I made up a word to describe a phenomenon that’s more important now than ever before.

We can’t really think about anything if we don’t first understand how we think. That has been my fundamental position across nearly every post I’ve written in the past 3 years here on this site:

Whether we’re talking about leadership, business, personal development, humour, or virtually any other topic under the sun, increasing our understanding of our own metacognitive abilities should be (but rarely is) our first step. To think better, we have to think more about thinking.

As I’ve been rereading a lot of my old posts, I’ve seen this theme right from the very beginning.
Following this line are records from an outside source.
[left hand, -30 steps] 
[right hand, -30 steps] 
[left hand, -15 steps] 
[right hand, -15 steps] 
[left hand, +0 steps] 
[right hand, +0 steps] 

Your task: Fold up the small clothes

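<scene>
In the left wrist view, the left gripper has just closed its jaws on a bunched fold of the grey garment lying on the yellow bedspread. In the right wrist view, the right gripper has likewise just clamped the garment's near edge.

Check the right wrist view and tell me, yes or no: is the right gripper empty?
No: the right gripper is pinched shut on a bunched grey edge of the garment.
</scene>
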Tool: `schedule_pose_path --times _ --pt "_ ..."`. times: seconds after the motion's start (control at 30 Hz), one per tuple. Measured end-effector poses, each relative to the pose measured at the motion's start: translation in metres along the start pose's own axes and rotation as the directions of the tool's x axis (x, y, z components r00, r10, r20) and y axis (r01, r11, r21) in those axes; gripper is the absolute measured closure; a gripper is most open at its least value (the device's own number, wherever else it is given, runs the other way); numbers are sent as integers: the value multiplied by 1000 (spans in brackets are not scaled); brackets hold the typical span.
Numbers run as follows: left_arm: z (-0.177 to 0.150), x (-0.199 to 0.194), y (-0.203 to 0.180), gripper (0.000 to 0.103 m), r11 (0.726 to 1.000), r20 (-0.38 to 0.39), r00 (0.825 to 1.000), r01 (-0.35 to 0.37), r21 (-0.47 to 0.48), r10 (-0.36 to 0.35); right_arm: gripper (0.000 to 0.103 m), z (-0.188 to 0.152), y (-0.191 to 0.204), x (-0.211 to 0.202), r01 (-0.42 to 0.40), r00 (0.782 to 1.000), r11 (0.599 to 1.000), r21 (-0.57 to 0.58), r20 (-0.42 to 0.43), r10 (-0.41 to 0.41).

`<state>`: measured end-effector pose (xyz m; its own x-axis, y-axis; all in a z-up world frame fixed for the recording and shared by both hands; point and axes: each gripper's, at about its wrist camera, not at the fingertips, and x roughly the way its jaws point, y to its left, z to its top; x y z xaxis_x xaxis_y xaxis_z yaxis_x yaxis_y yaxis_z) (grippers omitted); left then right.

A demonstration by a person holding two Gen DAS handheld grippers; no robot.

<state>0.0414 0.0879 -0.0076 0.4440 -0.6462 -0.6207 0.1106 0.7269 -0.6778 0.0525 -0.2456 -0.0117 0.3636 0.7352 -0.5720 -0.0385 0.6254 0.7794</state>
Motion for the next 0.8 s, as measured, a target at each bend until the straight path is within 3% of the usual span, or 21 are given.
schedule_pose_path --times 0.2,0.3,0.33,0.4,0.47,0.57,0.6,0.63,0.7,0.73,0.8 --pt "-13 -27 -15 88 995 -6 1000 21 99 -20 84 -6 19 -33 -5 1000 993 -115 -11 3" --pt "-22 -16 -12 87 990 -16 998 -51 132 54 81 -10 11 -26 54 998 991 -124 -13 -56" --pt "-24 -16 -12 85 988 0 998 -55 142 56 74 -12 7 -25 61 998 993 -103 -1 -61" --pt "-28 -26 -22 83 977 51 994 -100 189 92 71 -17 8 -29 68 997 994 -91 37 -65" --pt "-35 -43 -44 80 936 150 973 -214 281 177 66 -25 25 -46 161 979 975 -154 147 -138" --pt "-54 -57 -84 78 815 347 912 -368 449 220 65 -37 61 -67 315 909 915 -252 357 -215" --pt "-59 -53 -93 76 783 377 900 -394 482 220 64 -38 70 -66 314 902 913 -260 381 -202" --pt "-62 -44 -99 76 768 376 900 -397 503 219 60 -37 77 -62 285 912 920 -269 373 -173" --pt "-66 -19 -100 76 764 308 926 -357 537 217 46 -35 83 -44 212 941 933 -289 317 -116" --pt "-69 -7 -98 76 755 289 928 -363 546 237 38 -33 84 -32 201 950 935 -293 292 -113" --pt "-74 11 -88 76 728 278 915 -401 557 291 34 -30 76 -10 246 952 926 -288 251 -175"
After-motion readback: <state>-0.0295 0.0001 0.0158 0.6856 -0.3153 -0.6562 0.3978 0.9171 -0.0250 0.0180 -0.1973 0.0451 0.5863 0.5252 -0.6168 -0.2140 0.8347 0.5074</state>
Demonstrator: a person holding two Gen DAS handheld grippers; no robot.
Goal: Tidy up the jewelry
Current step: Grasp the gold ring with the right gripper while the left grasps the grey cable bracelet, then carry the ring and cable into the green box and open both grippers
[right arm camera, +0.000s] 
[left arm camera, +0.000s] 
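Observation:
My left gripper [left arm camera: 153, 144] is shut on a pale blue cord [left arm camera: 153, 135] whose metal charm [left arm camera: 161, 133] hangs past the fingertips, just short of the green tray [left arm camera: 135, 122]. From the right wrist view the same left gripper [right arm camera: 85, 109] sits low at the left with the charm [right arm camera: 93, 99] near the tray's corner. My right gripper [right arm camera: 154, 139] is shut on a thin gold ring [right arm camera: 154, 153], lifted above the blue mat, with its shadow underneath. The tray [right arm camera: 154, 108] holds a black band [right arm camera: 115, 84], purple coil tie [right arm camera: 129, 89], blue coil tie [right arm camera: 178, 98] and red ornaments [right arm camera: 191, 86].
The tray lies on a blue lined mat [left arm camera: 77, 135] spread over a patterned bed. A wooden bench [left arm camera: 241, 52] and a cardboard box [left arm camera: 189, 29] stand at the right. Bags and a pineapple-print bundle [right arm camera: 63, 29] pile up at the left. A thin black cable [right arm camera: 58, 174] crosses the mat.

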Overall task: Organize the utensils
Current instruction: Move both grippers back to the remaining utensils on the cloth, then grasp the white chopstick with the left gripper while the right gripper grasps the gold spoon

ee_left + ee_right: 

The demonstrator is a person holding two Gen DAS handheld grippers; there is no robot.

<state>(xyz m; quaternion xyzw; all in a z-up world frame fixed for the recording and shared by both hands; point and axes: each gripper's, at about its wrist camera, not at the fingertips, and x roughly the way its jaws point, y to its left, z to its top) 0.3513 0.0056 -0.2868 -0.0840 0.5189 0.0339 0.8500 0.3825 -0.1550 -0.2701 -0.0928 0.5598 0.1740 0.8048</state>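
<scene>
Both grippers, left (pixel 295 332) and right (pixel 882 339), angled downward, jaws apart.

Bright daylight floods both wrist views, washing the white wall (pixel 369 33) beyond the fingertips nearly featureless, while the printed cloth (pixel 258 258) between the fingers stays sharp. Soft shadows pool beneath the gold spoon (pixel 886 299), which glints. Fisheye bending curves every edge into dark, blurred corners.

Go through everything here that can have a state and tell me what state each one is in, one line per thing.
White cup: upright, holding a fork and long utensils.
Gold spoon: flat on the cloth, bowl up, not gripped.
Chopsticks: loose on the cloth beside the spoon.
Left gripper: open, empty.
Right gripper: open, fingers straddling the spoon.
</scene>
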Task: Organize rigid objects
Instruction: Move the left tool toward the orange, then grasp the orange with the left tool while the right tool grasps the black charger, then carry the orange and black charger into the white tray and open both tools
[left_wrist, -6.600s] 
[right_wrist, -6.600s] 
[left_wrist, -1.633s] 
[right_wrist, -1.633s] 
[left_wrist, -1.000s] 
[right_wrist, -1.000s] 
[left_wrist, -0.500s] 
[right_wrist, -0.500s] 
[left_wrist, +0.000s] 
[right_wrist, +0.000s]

I guess I didn’t see it clearly until it was all laid out in front of me, each post that I’ve written since January 2017.

The theme of becoming better thinkers by understanding our own thought processes, or reengineering our thinking abilities, underlies almost every post that I’ve written.

Interestingly, I also think (ha) that the theme of understanding our own thought processes is more timely now than ever. As we move into ever-more uncertain waters geopolitically, financially, relationally, Socrates’ maxim to “know thyself” is becoming increasingly vital to our successful navigation of the rapids in front of us as a society.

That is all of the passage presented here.